Le fourmipoulpe déploie ses ailes, bondit sur le marine le plus proche et lui plante son membre dans la poitrine, en émettant une profonde stridulation qui fait vibrer la structure du navire. Puis, insatisfait par ce premier acte , en embroche un second, puis un troisième.
Après que quatre marines ont été transpercés et devant l’attitude effarée de Kim Soon, l’Américain comprend qu’il faut passer à l’action. Ils ont perdu trop de temps. Ils auraient dû tirer dès le début. Pourquoi a-t-il fait confiance à ce civil à lunettes qui ne connaît rien à l’art de la guerre ? Il bouscule Kim Soon sans ménagement, s’affranchit des sommations d’usage et ouvre le feu sur la bête, suivi par ses subordonnés dénudés qui comprennent enfin qu'on entre dans la deuxième phase du plan.
Avalanche de feu.
Déluge de folie.
Odeur de poudre et de peur.
Goût de cendre.
Balles qui fusent.
Bruit assourdi-sang.
Méli-mélo de hurlements.
Explosions, cris de guerre, jurons.
Râles virils.
Testostérone contre phéromones.
L’Amérique en action.
Kim Soon tombe à genoux, se prend la tête dans les mains et ferme les yeux, il ne veut pas assister au massacre et se sent infiniment idiot. Qu’espérait-il, au bout du compte ? Son jugement n’a-t-il pas été faussé par l’attachement qui le liait à son travail, depuis le début ? Pensait-il sincèrement qu’un simple “Je suis ton père” parviendrait à soumettre le fourmipoulpe à sa volonté ? Certes, dans l’excellent film de science-fiction réalisé par le Commandeur Suprême en personne, cette réplique sauvait le héros (joué par le Commandeur Suprême en personne) au moment où son fils (joué par le Commandeur Suprême en personne) s’apprêtait à le lâcher dans le vide. “Je suis ton père” avait tout chamboulé dans l’esprit du fils. Il avait compris qu’avec son père, ils pourraient tous les deux prendre le contrôle de la Galaxie aux dépens des naïfs combattants accompagnés de leur singe grotesque et de leur nain vert dyslexique.

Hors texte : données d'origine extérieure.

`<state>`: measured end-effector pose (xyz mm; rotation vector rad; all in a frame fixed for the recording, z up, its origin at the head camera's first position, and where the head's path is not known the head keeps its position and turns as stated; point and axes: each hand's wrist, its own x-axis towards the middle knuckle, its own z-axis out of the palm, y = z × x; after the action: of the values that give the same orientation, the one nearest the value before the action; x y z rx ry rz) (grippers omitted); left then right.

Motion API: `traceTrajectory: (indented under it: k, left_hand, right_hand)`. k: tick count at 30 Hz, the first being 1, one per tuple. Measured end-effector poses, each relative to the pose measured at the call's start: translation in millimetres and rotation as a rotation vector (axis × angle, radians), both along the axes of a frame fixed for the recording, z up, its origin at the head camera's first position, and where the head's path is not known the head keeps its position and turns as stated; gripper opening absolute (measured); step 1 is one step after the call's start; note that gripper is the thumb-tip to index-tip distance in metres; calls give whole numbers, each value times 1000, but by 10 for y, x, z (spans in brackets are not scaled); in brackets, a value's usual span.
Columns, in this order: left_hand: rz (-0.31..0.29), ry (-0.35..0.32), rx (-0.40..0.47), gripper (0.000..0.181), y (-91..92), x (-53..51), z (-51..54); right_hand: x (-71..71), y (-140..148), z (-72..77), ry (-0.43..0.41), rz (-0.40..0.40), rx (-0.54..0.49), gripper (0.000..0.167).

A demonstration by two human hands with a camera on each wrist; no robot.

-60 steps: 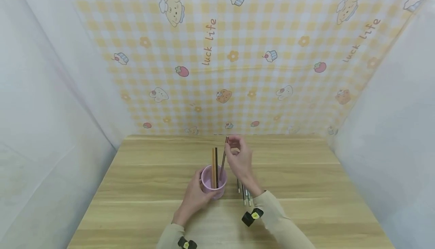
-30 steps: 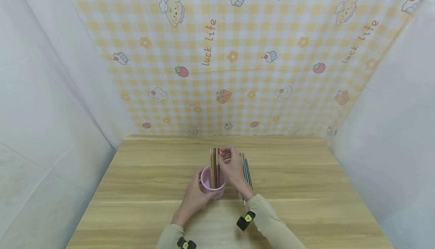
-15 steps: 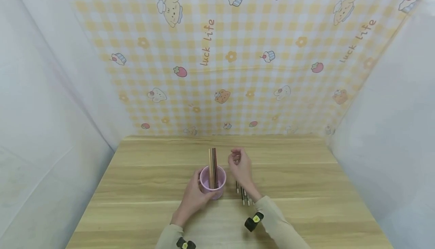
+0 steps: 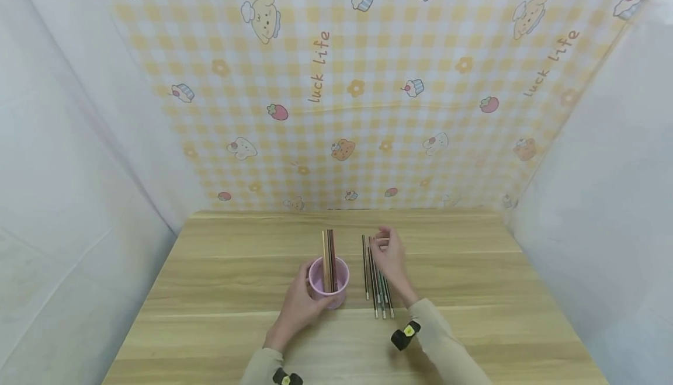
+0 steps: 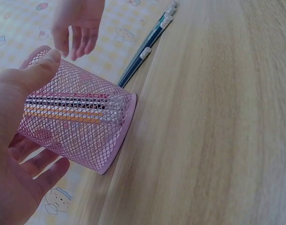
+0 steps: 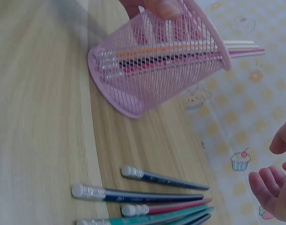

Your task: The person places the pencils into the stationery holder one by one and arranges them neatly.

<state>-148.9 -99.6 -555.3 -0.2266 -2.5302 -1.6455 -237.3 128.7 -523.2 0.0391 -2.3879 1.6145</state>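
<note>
My left hand grips a pink mesh pencil cup around its side, thumb near the rim, as the left wrist view shows. Inside, several pencils, orange, black and dark red, stand with their eraser ends down. To the cup's right, my right hand hovers over several loose pencils. Its thumb and fingers are apart in the right wrist view, with nothing between them. These pencils, dark blue, red and teal, lie side by side with their white erasers toward me. The hand covers some of their far ends.
A wooden table bears everything. Behind it hangs a yellow checked cloth with cartoon prints. White sheets close off both sides.
My right hand put a dark red pencil into the cup, let go, and moved right to above the loose pencils. My left hand stays on the cup.
</note>
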Motion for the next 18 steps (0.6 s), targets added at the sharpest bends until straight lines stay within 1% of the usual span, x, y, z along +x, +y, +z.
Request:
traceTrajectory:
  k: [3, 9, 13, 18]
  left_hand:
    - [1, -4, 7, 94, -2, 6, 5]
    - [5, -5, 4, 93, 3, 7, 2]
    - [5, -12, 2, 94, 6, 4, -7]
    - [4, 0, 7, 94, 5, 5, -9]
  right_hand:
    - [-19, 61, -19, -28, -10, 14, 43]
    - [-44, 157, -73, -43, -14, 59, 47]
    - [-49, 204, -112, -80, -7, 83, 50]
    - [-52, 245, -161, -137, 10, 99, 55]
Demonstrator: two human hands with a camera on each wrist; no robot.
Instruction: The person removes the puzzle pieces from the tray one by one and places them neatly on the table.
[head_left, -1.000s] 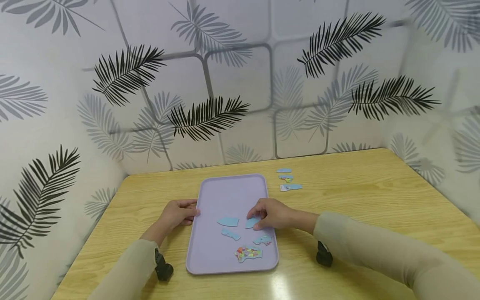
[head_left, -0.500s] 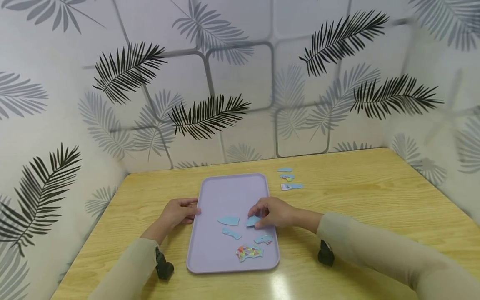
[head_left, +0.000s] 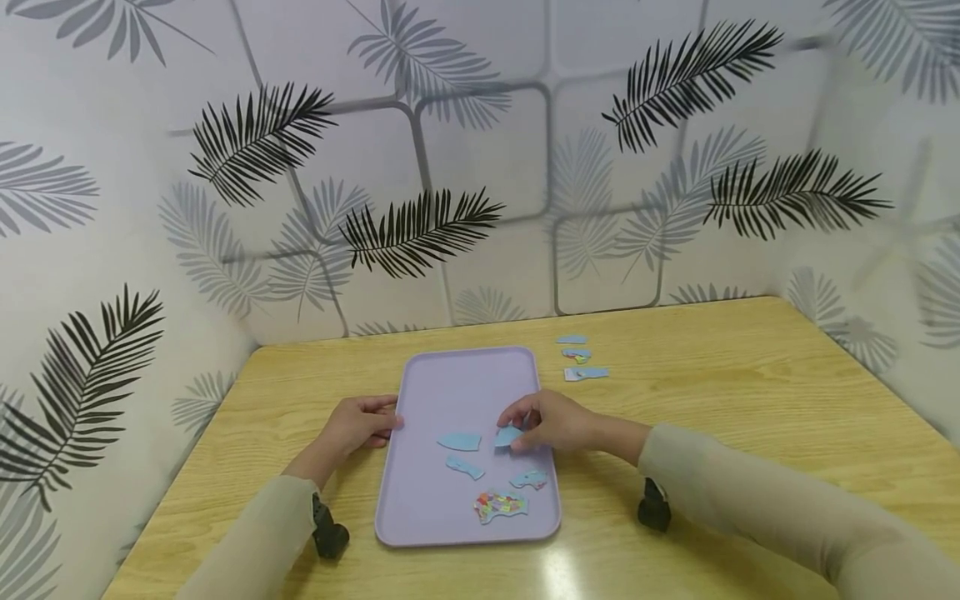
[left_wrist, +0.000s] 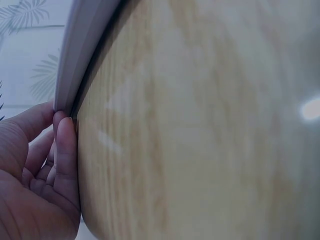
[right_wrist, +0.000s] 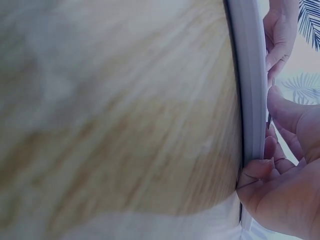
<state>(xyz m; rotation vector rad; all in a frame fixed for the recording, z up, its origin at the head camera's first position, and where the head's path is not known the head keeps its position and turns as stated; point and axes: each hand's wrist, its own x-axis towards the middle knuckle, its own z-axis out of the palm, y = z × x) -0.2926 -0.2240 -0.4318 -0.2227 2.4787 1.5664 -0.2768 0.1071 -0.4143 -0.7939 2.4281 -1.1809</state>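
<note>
A lilac tray (head_left: 465, 387) lies on the table, with several jigsaw puzzle pieces in it. At its left rim, my left hand (head_left: 358, 427) grips the edge between thumb and fingers; the left wrist view shows the fingertips against the rim (left_wrist: 75, 60). Over the tray's right side, my right hand (head_left: 561, 422) pinches a light blue puzzle piece (head_left: 507, 437) between thumb and fingers, its right part hidden by them. Just left of it lies another plain blue piece (head_left: 460, 442). Nearer me are a narrow blue piece (head_left: 465, 467), a blue piece with pink marks (head_left: 529, 478) and a larger multicoloured piece (head_left: 500, 505).
Beyond the tray's far right corner, three more pieces lie in a column on the wooden table (head_left: 675, 375): a thin blue one (head_left: 572, 340), a blue and yellow one (head_left: 577, 356) and a long blue one (head_left: 587, 373). A leaf-patterned wall (head_left: 495, 275) stands behind.
The blue piece in my right hand has tilted slightly up from the tray, its near edge now raised. My left hand stays at the rim, and the other pieces lie as before.
</note>
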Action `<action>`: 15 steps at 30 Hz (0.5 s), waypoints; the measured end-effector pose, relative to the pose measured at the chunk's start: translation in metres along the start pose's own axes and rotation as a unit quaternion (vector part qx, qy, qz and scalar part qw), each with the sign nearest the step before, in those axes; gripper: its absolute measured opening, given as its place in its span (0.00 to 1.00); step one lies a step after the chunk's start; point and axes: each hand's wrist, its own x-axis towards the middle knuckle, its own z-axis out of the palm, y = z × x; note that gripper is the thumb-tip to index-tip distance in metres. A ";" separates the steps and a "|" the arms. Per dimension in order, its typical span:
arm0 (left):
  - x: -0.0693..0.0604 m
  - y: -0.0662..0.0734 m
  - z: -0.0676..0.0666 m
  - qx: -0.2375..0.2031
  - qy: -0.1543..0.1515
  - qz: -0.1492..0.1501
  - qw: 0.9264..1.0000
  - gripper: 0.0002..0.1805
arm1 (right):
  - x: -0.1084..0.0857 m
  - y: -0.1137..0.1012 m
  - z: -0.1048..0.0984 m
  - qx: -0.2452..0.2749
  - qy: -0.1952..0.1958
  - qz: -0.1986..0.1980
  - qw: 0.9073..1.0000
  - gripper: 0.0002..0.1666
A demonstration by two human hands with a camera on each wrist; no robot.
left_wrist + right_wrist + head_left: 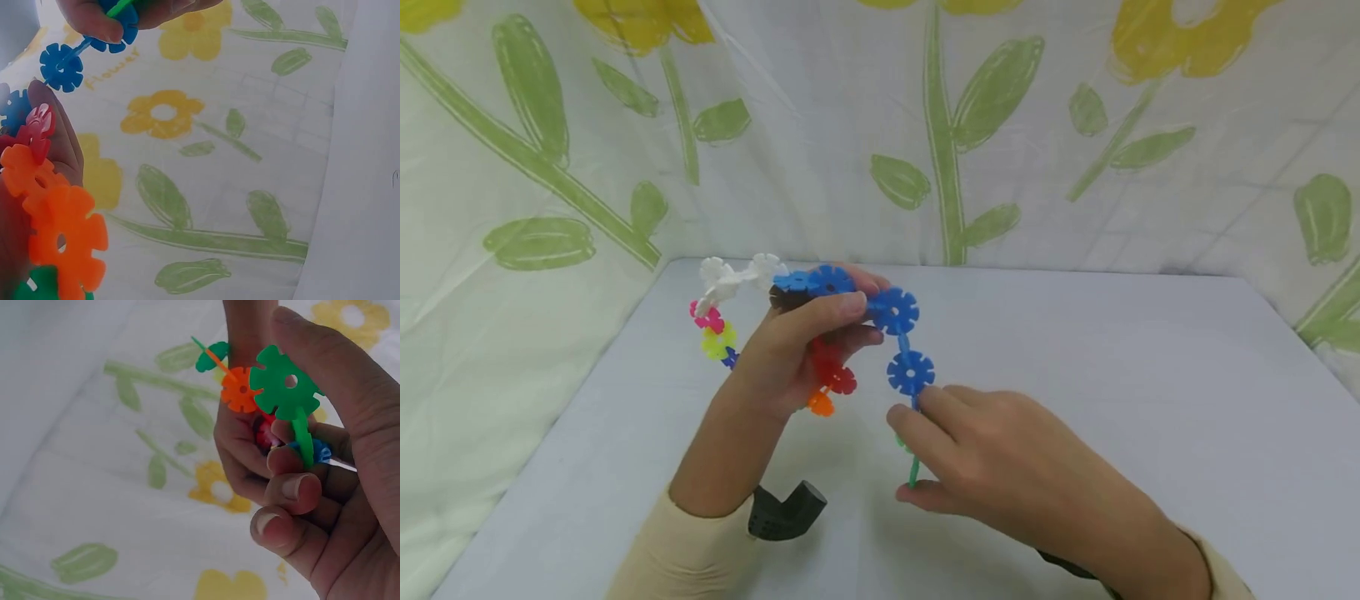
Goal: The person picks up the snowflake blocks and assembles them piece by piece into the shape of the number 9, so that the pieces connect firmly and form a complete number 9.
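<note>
A chain of interlocking plastic snowflake discs hangs between both hands above the table. My left hand (782, 354) grips it at the blue discs, thumb on top. Beyond that hand loop white discs (721, 282), a pink disc and a yellow disc (718, 340). Below its palm dangle red discs (835, 377) and an orange disc (70, 240). From the left fingers a blue disc (911, 372) hangs toward my right hand (1000, 450). That hand holds the chain's green end, its fingers curled at the green disc (284, 384). Some links are hidden by the fingers.
A white-covered table (1112, 358) lies under the hands. Behind it hangs a pale curtain (820, 167) printed with yellow flowers and green leaves. A black wrist mount (788, 512) juts out beside the left sleeve.
</note>
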 end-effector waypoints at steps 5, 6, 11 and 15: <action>0.000 0.001 -0.001 0.005 0.004 -0.003 1.000 0.14 | 0.000 -0.001 0.001 0.004 -0.001 -0.001 1.000 0.34; 0.000 0.001 -0.001 0.008 0.003 -0.007 1.000 0.14 | 0.000 -0.001 0.001 0.003 -0.004 -0.001 1.000 0.34; 0.000 0.001 -0.004 0.051 0.001 -0.034 0.998 0.17 | -0.003 -0.001 0.002 -0.003 -0.038 -0.002 0.999 0.35; 0.001 0.001 -0.005 0.064 -0.010 -0.048 0.997 0.22 | -0.002 0.002 0.006 -0.005 -0.016 -0.027 0.999 0.29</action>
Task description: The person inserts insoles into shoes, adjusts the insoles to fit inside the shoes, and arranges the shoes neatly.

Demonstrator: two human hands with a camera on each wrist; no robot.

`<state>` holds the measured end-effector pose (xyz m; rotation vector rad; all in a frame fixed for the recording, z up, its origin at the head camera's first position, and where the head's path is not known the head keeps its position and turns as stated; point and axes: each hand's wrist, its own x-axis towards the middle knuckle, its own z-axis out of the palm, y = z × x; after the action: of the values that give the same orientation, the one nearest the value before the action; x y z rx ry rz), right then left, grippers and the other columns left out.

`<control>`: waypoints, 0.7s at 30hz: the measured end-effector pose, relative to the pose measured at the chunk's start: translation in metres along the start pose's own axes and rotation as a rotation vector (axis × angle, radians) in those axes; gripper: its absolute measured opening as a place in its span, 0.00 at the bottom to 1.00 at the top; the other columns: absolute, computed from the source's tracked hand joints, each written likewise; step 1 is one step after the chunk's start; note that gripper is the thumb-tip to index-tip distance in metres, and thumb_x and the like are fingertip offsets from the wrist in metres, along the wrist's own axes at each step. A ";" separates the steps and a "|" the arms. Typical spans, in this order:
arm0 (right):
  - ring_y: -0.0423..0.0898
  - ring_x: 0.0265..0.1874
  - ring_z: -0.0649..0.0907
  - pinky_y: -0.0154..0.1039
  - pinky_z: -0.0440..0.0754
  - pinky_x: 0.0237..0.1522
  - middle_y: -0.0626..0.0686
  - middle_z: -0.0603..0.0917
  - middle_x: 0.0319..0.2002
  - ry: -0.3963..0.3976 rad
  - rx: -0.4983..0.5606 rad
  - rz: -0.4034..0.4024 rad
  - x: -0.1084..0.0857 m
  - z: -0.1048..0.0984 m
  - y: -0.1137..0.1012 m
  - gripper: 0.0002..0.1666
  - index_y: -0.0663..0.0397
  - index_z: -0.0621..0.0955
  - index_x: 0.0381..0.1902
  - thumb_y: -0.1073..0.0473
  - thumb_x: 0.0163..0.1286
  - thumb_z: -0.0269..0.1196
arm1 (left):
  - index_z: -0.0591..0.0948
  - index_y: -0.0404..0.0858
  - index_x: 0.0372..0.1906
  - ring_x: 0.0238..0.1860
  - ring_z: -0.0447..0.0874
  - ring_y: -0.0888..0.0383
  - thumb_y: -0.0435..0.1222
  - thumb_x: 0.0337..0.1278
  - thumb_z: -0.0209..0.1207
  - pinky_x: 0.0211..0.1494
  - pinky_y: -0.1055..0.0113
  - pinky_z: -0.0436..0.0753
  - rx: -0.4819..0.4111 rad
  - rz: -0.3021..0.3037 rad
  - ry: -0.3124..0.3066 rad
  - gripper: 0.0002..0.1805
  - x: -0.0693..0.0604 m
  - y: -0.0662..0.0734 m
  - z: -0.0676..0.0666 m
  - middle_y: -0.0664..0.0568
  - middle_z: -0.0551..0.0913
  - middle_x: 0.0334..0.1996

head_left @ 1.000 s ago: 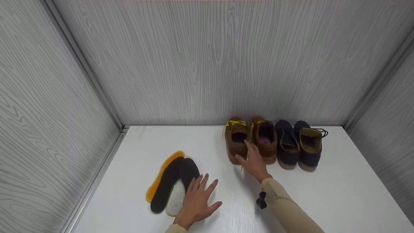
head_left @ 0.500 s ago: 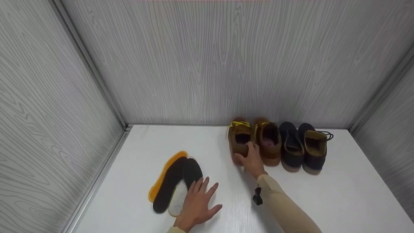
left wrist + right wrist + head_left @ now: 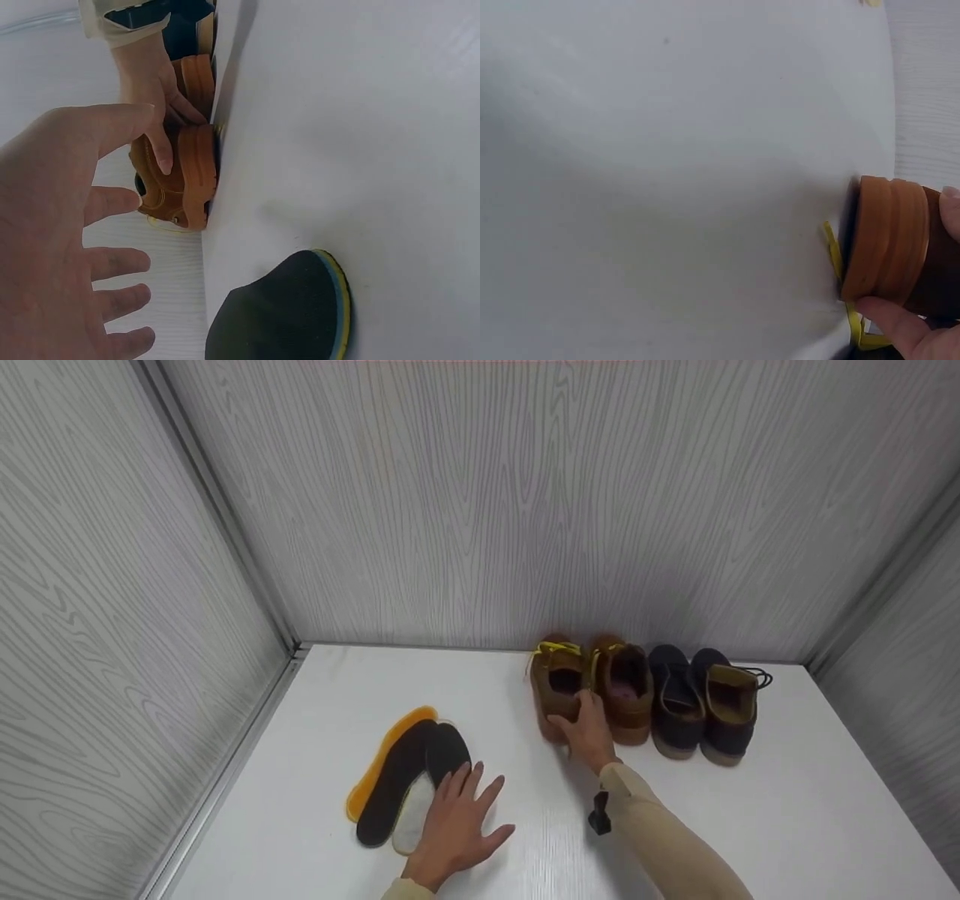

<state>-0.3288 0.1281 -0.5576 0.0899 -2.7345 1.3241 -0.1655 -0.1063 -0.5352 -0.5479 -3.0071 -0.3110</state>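
**Left hand [image 3: 456, 829] spread and released; right hand [image 3: 590, 735] grasping a brown shoe [image 3: 553, 706] by its heel**

The left hand is at the lower centre of the head view, its fingers straight and apart; the right hand is higher, right of centre, and has the thumb on one side of the heel and fingers on the other; a beige sleeve [image 3: 664, 840] goes from it towards the bottom edge.

Near the left hand, in the lower left part, the insoles lie fanned: an orange insole [image 3: 372, 772] outermost, a long dark insole [image 3: 400, 780] partly over it, a pale insole [image 3: 415, 814], and a shorter dark insole [image 3: 448, 750], whose lower end the left hand hides.

Farther, right of centre, the grasped shoe is beside a second brown shoe [image 3: 630, 709]; both have yellow laces [image 3: 559, 647]; to their right stand two dark shoes [image 3: 679, 727], heels towards the bottom; behind all rises a grey wood-grain panel [image 3: 487, 510].
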 end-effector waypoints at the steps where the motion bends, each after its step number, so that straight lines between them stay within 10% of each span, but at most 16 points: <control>1: 0.53 0.58 0.70 0.51 0.68 0.59 0.60 0.65 0.61 0.008 -0.002 0.000 -0.002 -0.001 0.002 0.30 0.56 0.67 0.53 0.49 0.62 0.67 | 0.69 0.49 0.68 0.70 0.55 0.43 0.62 0.58 0.51 0.68 0.45 0.55 -0.001 0.002 -0.004 0.36 0.000 0.001 0.000 0.43 0.62 0.69; 15: 0.48 0.44 0.72 0.44 0.71 0.46 0.54 0.72 0.47 0.057 -0.064 -0.152 -0.080 -0.042 -0.011 0.28 0.55 0.68 0.44 0.48 0.57 0.71 | 0.70 0.48 0.67 0.69 0.56 0.42 0.62 0.58 0.51 0.68 0.45 0.55 -0.011 0.027 -0.002 0.36 -0.005 -0.001 0.005 0.42 0.63 0.69; 21: 0.46 0.48 0.72 0.44 0.75 0.41 0.54 0.72 0.59 0.038 -0.041 -0.222 -0.126 -0.057 -0.013 0.25 0.51 0.69 0.40 0.49 0.55 0.72 | 0.70 0.47 0.67 0.69 0.55 0.42 0.62 0.58 0.51 0.68 0.44 0.54 -0.040 0.031 -0.010 0.36 -0.004 0.002 0.005 0.41 0.62 0.69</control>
<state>-0.1986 0.1662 -0.5275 0.3497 -2.6276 1.1967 -0.1608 -0.1052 -0.5405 -0.6003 -3.0045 -0.3678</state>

La réalité n’a pas dépassé la fiction, cette fois. Le fourmipoulpe n’a pas obéi à l’injonction, il a laissé Kim Soon tomber dans l’abîme de la honte et de l’opprobre.
Les détonations ont cessé. Kim Soon ouvre les yeux. Devant lui, des dizaines de têtes gisent, séparées de leur corps éviscérés, comme des boules dans une piscine à boules. Le fourmipoulpe, immense, se dresse devant lui, triomphant, les griffes couvertes du sang des soldats, les mandibules badigeonnées de chair humaine.
Debout au sommet de l’abdomen, un homme seul gesticule en poussant des cris de bête. L’Américain. Seul survivant. Un couteau entre les dents, un autre dans la main, superbe dans sa nudité virile.
Pour survivre au fourmipoulpe, l’Américain devient le fourmipoulpe. Il frappe sans pitié, hurle “je suis ton pire cauchemar !” à l’envi. Hélas, sous les coups répétés, les lames se plient sur la carapace trop dure. L’Américain pousse un grognement, balance ses armes inutiles et poursuit son attaque avec les poings et les dents dans un baroud d’honneur, avant que le dard venimeux de la bête ne le transperce de part en part. La comédie a assez duré pour le fourmipoulpe.
Horrifié, Kim Soon comprend, au regard de la bête, que son heure est venue. La peur au ventre, il se rue vers l’avion le plus proche, grimpe sur le marche-pied, pénètre dans le cockpit, s’installe au manettes.
Par chance, les clés sont sur le contact.
Par chance, il a bénéficié de cours de pilotage à l’école primaire, comme tous les enfants de la République Populaire. Le Commandeur Suprême ne lésinait pas sur la formation de ses petites têtes brunes, surtout quand il était question de protéger la Patrie. Kim Soon est un peu rouillé, mais les réflexes reviennent rapidement. Il effectue les vérifications d’usage préalables au décollage et après une courte inspiration, met les gaz. L’appareil file sur la piste, passe sous le corps poulpique de l’animal et, arrivé en fin de piste, décolle vers le soleil couchant. Le scientifique soupire de soulagement en constatant que le fourmipoulpe ne le suit pas.
Soudain, derrière lui, une petite voix timide retentit.
- On va où ? demande la graine de héros.